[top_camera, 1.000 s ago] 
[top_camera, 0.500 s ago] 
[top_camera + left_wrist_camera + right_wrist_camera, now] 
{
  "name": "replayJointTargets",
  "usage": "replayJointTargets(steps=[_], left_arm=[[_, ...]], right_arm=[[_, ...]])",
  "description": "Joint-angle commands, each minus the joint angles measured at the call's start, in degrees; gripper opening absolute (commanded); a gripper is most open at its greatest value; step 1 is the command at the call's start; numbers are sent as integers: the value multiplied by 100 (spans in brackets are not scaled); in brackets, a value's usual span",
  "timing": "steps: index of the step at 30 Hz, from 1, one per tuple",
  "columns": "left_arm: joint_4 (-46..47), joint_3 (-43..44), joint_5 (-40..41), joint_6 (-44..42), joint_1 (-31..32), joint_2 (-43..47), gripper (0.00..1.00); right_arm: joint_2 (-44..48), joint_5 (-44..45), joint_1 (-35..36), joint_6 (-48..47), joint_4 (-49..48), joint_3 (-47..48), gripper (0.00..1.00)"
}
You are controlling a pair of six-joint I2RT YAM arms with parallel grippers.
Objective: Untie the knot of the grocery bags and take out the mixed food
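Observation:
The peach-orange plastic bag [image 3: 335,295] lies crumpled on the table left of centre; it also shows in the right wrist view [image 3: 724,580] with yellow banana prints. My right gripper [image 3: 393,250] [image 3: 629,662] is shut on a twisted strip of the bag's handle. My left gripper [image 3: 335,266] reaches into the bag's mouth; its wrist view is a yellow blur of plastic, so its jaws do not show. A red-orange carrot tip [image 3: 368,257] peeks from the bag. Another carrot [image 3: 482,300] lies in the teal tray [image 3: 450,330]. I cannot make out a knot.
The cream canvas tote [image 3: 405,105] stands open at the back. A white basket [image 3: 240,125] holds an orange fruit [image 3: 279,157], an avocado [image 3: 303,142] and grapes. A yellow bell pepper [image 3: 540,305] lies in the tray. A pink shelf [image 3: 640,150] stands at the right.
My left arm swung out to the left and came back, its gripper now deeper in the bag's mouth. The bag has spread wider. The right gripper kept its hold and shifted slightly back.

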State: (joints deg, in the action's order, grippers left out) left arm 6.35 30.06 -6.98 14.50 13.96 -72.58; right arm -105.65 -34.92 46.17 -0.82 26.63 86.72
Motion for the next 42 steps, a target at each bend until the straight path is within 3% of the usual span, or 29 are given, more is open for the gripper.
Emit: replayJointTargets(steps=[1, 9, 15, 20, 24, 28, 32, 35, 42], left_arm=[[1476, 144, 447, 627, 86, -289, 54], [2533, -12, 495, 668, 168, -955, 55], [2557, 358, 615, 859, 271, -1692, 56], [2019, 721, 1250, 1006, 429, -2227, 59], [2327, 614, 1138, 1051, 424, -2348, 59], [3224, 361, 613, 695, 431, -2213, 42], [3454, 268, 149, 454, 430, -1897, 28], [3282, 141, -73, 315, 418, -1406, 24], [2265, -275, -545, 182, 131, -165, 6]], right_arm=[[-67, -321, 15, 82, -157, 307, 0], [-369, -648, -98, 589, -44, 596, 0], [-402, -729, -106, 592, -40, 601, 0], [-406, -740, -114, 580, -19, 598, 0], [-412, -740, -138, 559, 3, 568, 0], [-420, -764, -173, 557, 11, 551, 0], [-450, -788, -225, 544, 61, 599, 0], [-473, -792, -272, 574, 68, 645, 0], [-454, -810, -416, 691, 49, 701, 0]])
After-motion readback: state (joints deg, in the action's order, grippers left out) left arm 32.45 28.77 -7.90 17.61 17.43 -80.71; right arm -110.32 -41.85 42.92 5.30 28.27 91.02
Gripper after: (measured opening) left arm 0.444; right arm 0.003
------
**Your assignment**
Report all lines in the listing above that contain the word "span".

**Answer space**
  "description": "Joint-angle commands, each minus the joint angles measured at the call's start, in degrees; gripper opening absolute (commanded); a gripper is most open at its greatest value; step 1 is the command at the call's start; numbers are sent as integers: the value multiplied by 100 (spans in brackets are not scaled); in brackets, a value's usual span",
Motion for the next 42 steps, a target at each bend until the straight path is within 3% of the usual span, or 29 are given, more is open for the gripper.

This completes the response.